#### EXERCISE DIRECTIONS
Give back an exact copy of the lines in the records below, from the line that has "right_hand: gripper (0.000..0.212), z" through the line that has "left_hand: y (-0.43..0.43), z", and nothing besides.

#### EXCERPTED DATA

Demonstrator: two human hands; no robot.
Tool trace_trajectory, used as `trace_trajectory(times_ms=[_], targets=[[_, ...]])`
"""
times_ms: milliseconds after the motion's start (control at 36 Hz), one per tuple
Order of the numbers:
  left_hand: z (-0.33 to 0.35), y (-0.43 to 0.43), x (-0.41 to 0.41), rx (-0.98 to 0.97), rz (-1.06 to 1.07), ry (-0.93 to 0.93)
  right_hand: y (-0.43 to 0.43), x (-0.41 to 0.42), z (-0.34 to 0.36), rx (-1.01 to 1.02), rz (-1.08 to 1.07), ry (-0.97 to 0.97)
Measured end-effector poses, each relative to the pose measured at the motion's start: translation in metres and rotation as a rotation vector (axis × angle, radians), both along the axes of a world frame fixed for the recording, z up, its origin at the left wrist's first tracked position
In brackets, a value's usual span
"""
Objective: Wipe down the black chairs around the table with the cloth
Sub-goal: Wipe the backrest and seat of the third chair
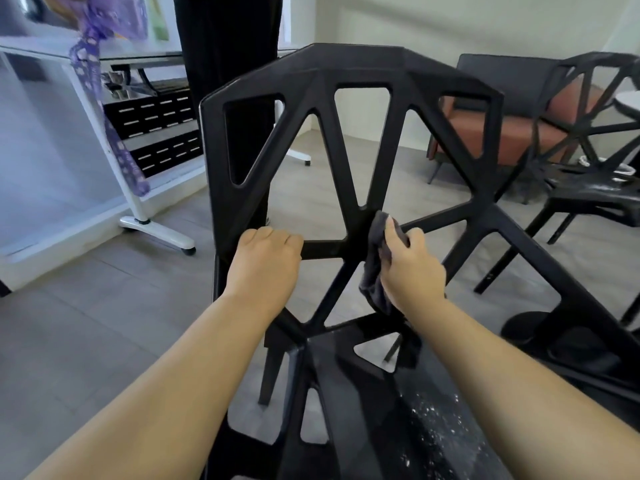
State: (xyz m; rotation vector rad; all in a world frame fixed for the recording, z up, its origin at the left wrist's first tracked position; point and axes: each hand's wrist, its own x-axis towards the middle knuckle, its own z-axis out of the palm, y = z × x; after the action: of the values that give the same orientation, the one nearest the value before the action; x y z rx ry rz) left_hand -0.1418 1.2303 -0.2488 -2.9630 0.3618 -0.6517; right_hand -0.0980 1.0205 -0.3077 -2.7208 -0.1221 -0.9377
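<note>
The left hand (265, 261) curls over a strut of the near chair (349, 64), its fingertips out of sight behind the bar. The right hand (412, 268) covers much of the cloth (370, 275), which hides the joint it is pressed against. The bottom edge cuts off the chair's seat, and the pale specks (436, 420) on it are too small to identify. The second chair (588, 188) and the white table (628, 102) run off the right edge. A purple patterned object (100, 26) at upper left is blurred, and a tall black shape (225, 46) is cropped at the top. The near chair's back partly screens an armchair (491, 129).
</note>
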Motion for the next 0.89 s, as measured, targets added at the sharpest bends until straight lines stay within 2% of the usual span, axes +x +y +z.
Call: trace_trajectory(times_ms=[83, 222, 361, 444, 528, 611, 667, 806, 889], targets=[[0.002, -0.002, 0.001, 0.003, 0.004, 0.001, 0.019, -0.008, -0.01, 0.062, -0.001, 0.104], [0.001, -0.003, 0.003, -0.009, 0.007, -0.002, 0.023, -0.028, -0.026, -0.102, 0.079, 0.215], [0.0, 0.0, 0.0, -0.035, 0.012, -0.002, 0.034, -0.014, -0.007, 0.022, 0.182, 0.021], [0.001, 0.002, -0.002, -0.045, 0.008, 0.004, 0.052, -0.014, 0.0, 0.017, 0.208, -0.005], [-0.002, 0.003, -0.001, -0.023, -0.022, -0.031, 0.049, -0.022, -0.005, -0.027, 0.285, 0.035], [-0.002, 0.002, -0.001, -0.007, -0.016, -0.037, 0.031, -0.027, -0.009, -0.161, 0.348, 0.033], [-0.004, 0.0, 0.0, 0.001, 0.001, -0.052, 0.019, -0.027, -0.011, -0.218, 0.31, 0.062], [0.0, -0.007, 0.003, 0.107, 0.005, -0.09, -0.013, -0.012, 0.008, -0.058, 0.002, 0.127], [0.002, -0.013, 0.007, 0.163, -0.008, -0.053, -0.03, -0.003, 0.029, -0.019, -0.062, 0.093]])
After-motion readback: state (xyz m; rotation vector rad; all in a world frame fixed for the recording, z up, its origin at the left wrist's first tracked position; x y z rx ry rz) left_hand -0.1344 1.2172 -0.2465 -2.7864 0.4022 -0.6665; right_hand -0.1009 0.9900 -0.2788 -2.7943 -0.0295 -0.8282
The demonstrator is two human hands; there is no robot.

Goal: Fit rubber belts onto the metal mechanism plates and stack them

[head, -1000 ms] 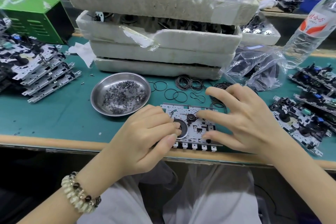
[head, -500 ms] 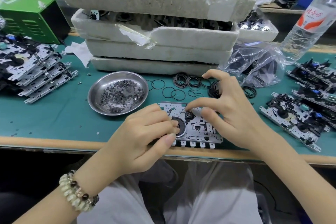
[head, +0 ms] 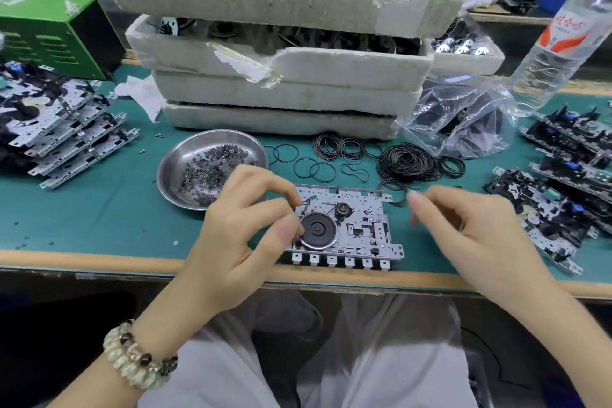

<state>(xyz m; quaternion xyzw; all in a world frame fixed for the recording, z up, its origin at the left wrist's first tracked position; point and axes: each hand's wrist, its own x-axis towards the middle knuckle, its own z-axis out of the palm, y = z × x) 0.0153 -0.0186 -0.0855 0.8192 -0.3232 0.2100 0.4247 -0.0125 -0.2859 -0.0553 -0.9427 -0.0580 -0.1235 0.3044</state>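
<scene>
Left to right, we see a green-matted bench [head: 82,215]: stacked plates [head: 63,129] at far left, a steel dish [head: 185,162] of small dark rings, foam trays [head: 281,76] behind, then loose belts [head: 407,162] and dark assemblies [head: 563,175] at right. Since the earlier frame our right hand [head: 477,235] has left the small pulley [head: 342,209]; it hangs right of the mechanism plate [head: 364,225], fingers loosely curled, holding nothing. Our left hand [head: 238,235] grips the plate's left edge, thumb against the black flywheel [head: 318,228]. The plate lies flat at the near edge, centre; a thin belt [head: 331,210] seems to run from flywheel to pulley.
</scene>
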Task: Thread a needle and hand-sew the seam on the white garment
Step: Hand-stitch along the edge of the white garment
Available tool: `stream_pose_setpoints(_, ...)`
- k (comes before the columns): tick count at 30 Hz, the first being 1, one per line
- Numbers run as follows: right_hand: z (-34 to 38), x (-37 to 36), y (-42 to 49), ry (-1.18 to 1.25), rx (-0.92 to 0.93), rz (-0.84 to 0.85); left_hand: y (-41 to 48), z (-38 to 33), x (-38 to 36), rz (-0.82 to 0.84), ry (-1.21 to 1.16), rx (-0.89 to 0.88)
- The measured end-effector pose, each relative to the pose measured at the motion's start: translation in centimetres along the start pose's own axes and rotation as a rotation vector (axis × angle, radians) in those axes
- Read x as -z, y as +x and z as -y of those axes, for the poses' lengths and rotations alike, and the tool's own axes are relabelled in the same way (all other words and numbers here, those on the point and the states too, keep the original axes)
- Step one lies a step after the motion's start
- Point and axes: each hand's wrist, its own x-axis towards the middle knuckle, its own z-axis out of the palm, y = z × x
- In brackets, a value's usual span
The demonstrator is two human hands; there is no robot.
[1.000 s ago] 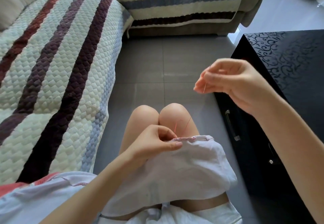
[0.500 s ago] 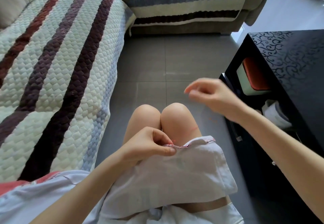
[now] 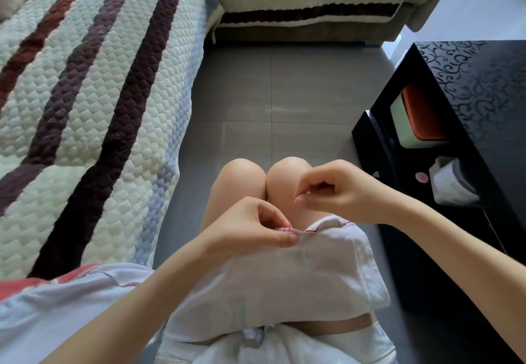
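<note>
The white garment (image 3: 273,278) lies draped over my thighs, its pink-stitched seam edge (image 3: 310,230) turned up near my knees. My left hand (image 3: 250,227) pinches that seam edge between thumb and forefinger. My right hand (image 3: 336,190) hovers just above and right of the seam, over my right knee, fingers curled with thumb and forefinger pinched together. The needle is too thin to make out between them. A trace of red thread shows at the seam beside my left fingertips.
A quilted striped sofa cover (image 3: 85,107) fills the left side and the back. A black patterned table (image 3: 469,107) stands at the right, with an orange-and-green box (image 3: 418,118) and white items (image 3: 449,181) on its lower shelf. Grey tiled floor (image 3: 270,93) lies ahead.
My right hand came down from high at the right, where it had the thread pulled taut, to just above the seam. My left hand kept its pinch on the seam.
</note>
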Motion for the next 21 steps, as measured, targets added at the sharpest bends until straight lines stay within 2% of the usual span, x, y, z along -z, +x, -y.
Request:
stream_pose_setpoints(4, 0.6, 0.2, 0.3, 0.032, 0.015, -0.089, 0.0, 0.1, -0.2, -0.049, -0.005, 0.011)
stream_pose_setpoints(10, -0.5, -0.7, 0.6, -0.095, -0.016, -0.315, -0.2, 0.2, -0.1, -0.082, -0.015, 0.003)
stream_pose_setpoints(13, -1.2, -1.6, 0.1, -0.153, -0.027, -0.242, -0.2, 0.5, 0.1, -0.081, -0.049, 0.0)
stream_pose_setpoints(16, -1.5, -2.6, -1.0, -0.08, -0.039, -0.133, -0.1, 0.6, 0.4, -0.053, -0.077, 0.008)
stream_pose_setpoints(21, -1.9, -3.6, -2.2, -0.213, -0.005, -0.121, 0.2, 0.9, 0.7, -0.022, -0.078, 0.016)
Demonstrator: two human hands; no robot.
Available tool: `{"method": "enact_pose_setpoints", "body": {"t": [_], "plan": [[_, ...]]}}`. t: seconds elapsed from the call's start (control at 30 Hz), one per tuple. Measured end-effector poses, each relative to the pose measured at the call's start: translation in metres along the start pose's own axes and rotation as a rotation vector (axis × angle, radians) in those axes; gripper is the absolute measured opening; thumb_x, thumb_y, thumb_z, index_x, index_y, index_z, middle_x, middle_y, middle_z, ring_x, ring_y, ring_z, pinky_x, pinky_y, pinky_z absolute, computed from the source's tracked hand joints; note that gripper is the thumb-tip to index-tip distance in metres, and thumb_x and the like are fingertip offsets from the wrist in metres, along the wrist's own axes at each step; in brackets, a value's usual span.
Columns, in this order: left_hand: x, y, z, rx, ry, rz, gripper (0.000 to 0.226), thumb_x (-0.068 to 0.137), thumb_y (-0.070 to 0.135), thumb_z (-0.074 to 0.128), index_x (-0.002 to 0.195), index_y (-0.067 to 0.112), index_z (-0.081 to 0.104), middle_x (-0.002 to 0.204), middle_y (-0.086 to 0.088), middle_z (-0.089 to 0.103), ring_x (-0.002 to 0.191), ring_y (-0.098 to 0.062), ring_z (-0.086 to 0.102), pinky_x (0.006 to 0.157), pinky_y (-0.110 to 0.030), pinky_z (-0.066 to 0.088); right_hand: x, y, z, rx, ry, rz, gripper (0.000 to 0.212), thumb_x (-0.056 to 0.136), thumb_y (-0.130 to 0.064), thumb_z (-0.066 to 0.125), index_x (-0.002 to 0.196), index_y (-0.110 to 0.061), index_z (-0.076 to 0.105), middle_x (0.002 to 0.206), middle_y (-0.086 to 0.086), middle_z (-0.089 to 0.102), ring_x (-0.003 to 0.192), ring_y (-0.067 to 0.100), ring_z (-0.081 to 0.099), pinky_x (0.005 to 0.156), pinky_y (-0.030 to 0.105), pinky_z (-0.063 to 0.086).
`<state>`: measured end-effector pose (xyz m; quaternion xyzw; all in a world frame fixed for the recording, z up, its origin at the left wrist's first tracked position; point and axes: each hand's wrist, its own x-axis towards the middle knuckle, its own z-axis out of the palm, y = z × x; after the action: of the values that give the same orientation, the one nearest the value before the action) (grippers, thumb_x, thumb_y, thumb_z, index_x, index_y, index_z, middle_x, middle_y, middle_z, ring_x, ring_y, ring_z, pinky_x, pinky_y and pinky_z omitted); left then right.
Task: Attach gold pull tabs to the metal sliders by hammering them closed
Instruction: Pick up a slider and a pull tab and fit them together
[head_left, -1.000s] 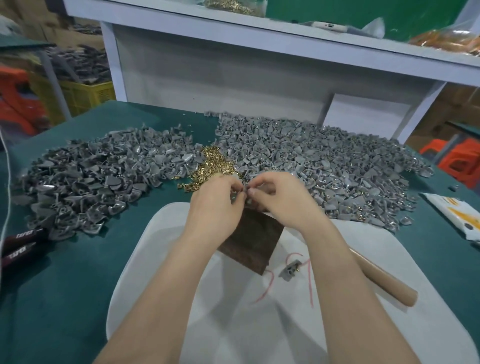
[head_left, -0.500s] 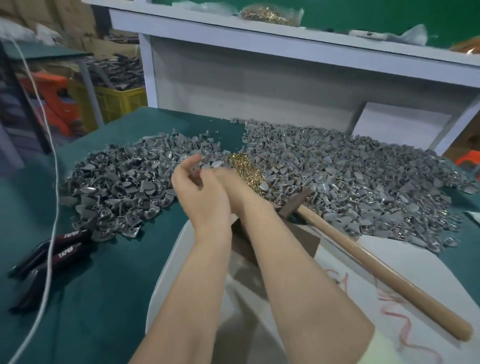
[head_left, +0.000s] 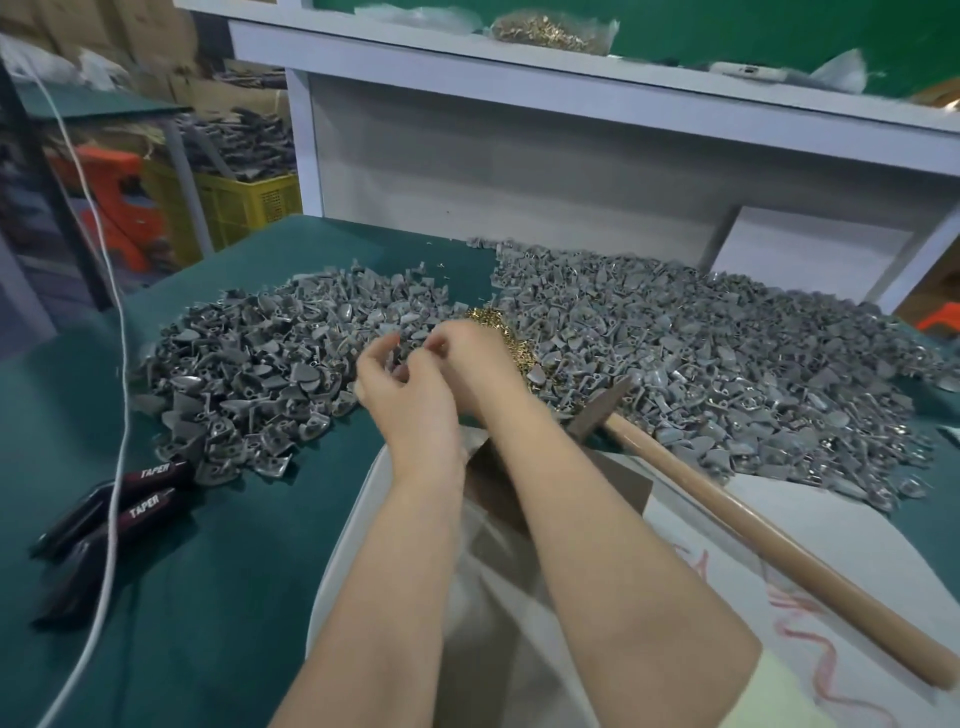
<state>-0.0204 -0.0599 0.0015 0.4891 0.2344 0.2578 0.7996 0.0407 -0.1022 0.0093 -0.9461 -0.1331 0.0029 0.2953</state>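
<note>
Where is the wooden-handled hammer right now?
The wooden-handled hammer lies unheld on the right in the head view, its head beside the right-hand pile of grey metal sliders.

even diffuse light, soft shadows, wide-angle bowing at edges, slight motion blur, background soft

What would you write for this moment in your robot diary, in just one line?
step: fitting small part by fingers | left hand: near gold tabs | right hand: same | hammer: lying unused | grip contents: unclear
</note>
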Motion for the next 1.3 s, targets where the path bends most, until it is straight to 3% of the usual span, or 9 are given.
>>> {"method": "enact_pose_setpoints", "body": {"t": [0.13,0.23,0.4,0.53,0.7,0.83,1.03,1.2,1.3], "plan": [[-0.006,-0.001,0.005,-0.031,-0.208,-0.147,0.024,0.097,0.013,0.044,0.116,0.019,0.058,0.120,-0.006,0.063,0.107,-0.015,0.062,0.091,-0.026,0.047,-0.017,0.017,-0.037,0.318,0.160,-0.068,0.023,0.085,-0.023,0.066,0.104,-0.008,0.064,0.099,0.009,0.067,0.094,0.023,0.062,0.082,0.029,0.046],[-0.008,0.000,0.006,-0.088,-0.297,-0.231,0.022,0.097,0.010,0.047,0.112,0.009,0.063,0.108,-0.011,0.069,0.096,-0.019,0.067,0.090,-0.031,0.052,-0.028,0.023,-0.042,0.172,0.138,-0.176,0.024,0.084,-0.018,0.065,0.107,-0.010,0.061,0.100,0.007,0.065,0.094,0.021,0.061,0.082,0.027,0.046],[-0.007,0.002,0.003,-0.109,-0.219,-0.165,0.013,0.092,0.003,0.055,0.096,0.003,0.067,0.084,-0.009,0.067,0.077,-0.012,0.065,0.077,-0.023,0.054,-0.028,0.025,-0.047,0.040,0.035,-0.251,0.033,0.087,-0.018,0.062,0.119,-0.014,0.059,0.116,0.004,0.059,0.104,0.016,0.055,0.089,0.024,0.042],[-0.004,0.003,0.002,-0.183,-0.136,-0.129,0.013,0.093,0.001,0.053,0.093,0.011,0.061,0.104,-0.013,0.066,0.089,-0.013,0.066,0.081,-0.019,0.053,-0.024,0.028,-0.047,0.155,0.056,-0.136,0.036,0.086,-0.017,0.062,0.122,-0.020,0.059,0.103,-0.006,0.065,0.094,0.009,0.059,0.086,0.023,0.045],[-0.004,0.001,0.001,-0.189,-0.092,-0.064,0.009,0.095,0.007,0.054,0.095,0.014,0.059,0.093,-0.002,0.065,0.078,-0.005,0.065,0.071,-0.015,0.052,0.004,0.031,-0.013,-0.320,-0.086,0.167,0.018,0.088,-0.013,0.060,0.104,-0.011,0.066,0.111,0.008,0.065,0.094,0.026,0.060,0.086,0.032,0.049],[-0.004,0.000,0.000,-0.172,-0.103,-0.034,0.012,0.092,0.007,0.057,0.090,0.018,0.060,0.089,0.000,0.063,0.070,-0.001,0.062,0.067,-0.013,0.049,0.014,0.025,0.002,-0.418,-0.142,0.212,0.018,0.087,-0.010,0.055,0.105,-0.006,0.060,0.111,0.011,0.060,0.094,0.030,0.057,0.073,0.032,0.041],[-0.006,0.000,0.002,-0.160,-0.138,-0.015,0.012,0.090,0.006,0.058,0.093,0.018,0.059,0.084,0.000,0.061,0.061,0.001,0.062,0.070,-0.018,0.050,0.021,0.026,0.004,-0.389,-0.176,0.215,0.020,0.090,-0.011,0.050,0.108,-0.006,0.059,0.098,0.009,0.055,0.093,0.027,0.056,0.071,0.032,0.041],[-0.011,-0.002,0.006,0.037,-0.331,0.035,0.020,0.087,0.006,0.063,0.090,0.025,0.062,0.102,-0.005,0.065,0.095,-0.018,0.064,0.089,-0.031,0.051,0.008,0.041,-0.022,-0.107,0.043,0.214,0.013,0.090,-0.016,0.055,0.085,-0.006,0.062,0.085,0.008,0.058,0.082,0.025,0.054,0.072,0.029,0.043],[-0.015,-0.006,0.009,0.242,-0.488,0.130,0.026,0.085,0.006,0.065,0.090,0.031,0.064,0.096,0.004,0.066,0.083,-0.009,0.062,0.075,-0.015,0.049,-0.023,0.052,-0.051,0.131,0.204,0.166,0.012,0.085,-0.017,0.064,0.074,-0.018,0.061,0.082,0.003,0.066,0.077,0.021,0.062,0.070,0.032,0.050]]}}
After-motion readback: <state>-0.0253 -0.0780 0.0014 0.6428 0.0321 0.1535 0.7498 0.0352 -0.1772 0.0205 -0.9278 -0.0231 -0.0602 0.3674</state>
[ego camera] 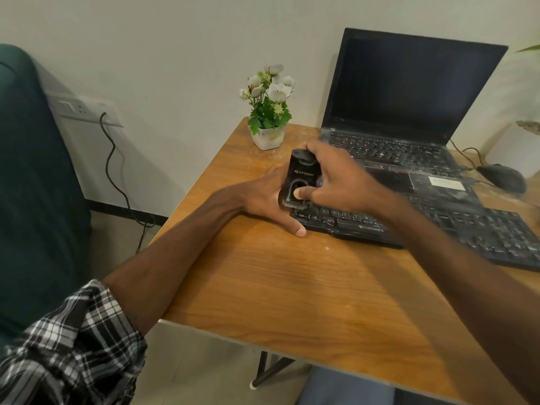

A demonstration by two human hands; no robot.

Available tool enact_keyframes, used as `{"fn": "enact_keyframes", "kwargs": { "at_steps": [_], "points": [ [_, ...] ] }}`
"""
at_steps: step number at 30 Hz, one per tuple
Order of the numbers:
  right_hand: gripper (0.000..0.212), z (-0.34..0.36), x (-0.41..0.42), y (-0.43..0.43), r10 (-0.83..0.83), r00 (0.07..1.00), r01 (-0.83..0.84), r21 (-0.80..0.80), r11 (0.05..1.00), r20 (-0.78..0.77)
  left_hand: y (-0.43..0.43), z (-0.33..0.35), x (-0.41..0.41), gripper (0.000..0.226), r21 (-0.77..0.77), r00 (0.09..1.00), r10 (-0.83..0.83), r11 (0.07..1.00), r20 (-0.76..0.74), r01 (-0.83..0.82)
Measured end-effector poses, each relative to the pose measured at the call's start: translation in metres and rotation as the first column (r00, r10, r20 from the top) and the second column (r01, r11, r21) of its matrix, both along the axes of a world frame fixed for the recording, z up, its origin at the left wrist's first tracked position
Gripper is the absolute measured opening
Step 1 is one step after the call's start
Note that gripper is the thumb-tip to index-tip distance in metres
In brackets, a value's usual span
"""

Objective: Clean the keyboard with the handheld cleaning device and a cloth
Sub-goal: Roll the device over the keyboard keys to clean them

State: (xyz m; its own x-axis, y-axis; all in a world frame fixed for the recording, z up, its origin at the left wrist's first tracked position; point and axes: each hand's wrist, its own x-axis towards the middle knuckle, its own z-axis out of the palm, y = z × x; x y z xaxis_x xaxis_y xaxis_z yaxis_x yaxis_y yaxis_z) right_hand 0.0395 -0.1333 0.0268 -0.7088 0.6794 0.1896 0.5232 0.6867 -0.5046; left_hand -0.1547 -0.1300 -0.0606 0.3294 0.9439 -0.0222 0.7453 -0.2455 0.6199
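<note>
A black external keyboard (467,232) lies on the wooden table (292,287), angled toward the right. A black handheld cleaning device (302,173) stands with its brush end on the keyboard's left end. My right hand (339,176) grips the device from the right, thumb pressed on its front. My left hand (268,200) lies at the keyboard's left end, fingers behind the device and thumb against the keyboard's front corner. I see no cloth.
An open laptop (409,106) with a dark screen stands behind the keyboard. A small white pot of flowers (268,112) sits at the table's back left. A black mouse (504,176) lies at the right. A wall socket with a cable (84,109) is at the left.
</note>
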Motion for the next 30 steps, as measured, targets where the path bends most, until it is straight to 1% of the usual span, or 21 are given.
{"fn": "enact_keyframes", "kwargs": {
  "at_steps": [3,6,9,11,13,15,17,20,21,24,27,30],
  "points": [
    [0.051,-0.005,0.005,0.001,0.000,1.000,0.001,-0.017,1.000,0.022,-0.002,0.002,0.000,0.130,-0.011,1.000,-0.004,1.000,0.004,0.004],
    [0.052,-0.003,0.026,0.007,-0.044,0.997,0.048,-0.069,0.996,0.063,-0.003,0.002,-0.002,0.132,-0.056,0.999,0.009,0.998,0.043,-0.007],
    [0.054,-0.003,0.052,0.009,-0.091,0.994,0.097,-0.127,0.987,0.055,-0.004,0.002,-0.001,0.137,-0.064,0.998,0.004,0.998,0.059,0.000],
    [0.054,-0.001,0.063,0.009,-0.102,0.992,0.113,-0.140,0.984,0.080,-0.004,0.001,-0.001,0.138,-0.066,0.998,-0.002,0.998,0.068,0.007],
    [0.056,0.005,0.065,0.013,-0.093,0.983,0.112,-0.121,0.986,0.156,-0.005,0.002,-0.001,0.137,-0.066,0.997,-0.003,0.998,0.073,0.008],
    [0.059,0.014,0.059,0.017,-0.081,0.970,0.097,-0.059,0.994,0.230,-0.006,0.003,0.000,0.137,-0.060,0.998,-0.002,0.998,0.068,0.006],
    [0.061,0.020,0.046,0.019,-0.075,0.977,0.080,-0.020,0.997,0.199,-0.006,0.004,0.001,0.134,-0.061,0.998,0.004,0.998,0.061,0.000],
    [0.060,0.017,0.026,0.013,-0.053,0.997,0.055,-0.032,0.998,0.060,-0.005,0.006,0.002,0.129,-0.047,1.000,0.006,0.999,0.028,-0.005],
    [0.059,0.013,0.021,0.011,-0.047,0.998,0.049,-0.034,0.998,0.040,-0.005,0.005,0.002,0.128,-0.042,1.000,0.005,0.999,0.017,-0.004],
    [0.056,-0.002,0.020,0.009,-0.050,0.998,0.051,-0.044,0.998,0.042,-0.004,0.004,0.001,0.128,-0.044,1.000,0.007,0.999,0.017,-0.006],
    [0.058,-0.008,0.036,0.016,-0.105,0.994,0.105,-0.131,0.986,0.009,-0.003,0.003,-0.001,0.130,-0.058,1.000,0.004,0.998,0.027,-0.003],
    [0.062,-0.008,0.055,0.020,-0.151,0.988,0.152,-0.188,0.970,0.021,-0.004,0.002,-0.002,0.133,-0.056,1.000,0.001,0.998,0.023,0.001]
  ]
}}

#### ANSWER TO THE PROBLEM
  right_hand: gripper (0.000..0.212), z (-0.34..0.36), x (-0.41..0.42), y (-0.43..0.43), r10 (-0.83..0.83), r00 (0.07..1.00), r01 (-0.83..0.84), r21 (-0.80..0.80), r11 (0.05..1.00), r20 (-0.78..0.77)
  left_hand: y (-0.43..0.43), z (-0.33..0.35), x (-0.41..0.41), gripper (0.000..0.226), r21 (-0.77..0.77), r00 (0.09..1.00), r10 (-0.83..0.83), r11 (0.07..1.00), r20 (-0.76..0.74), r01 (-0.83..0.82)

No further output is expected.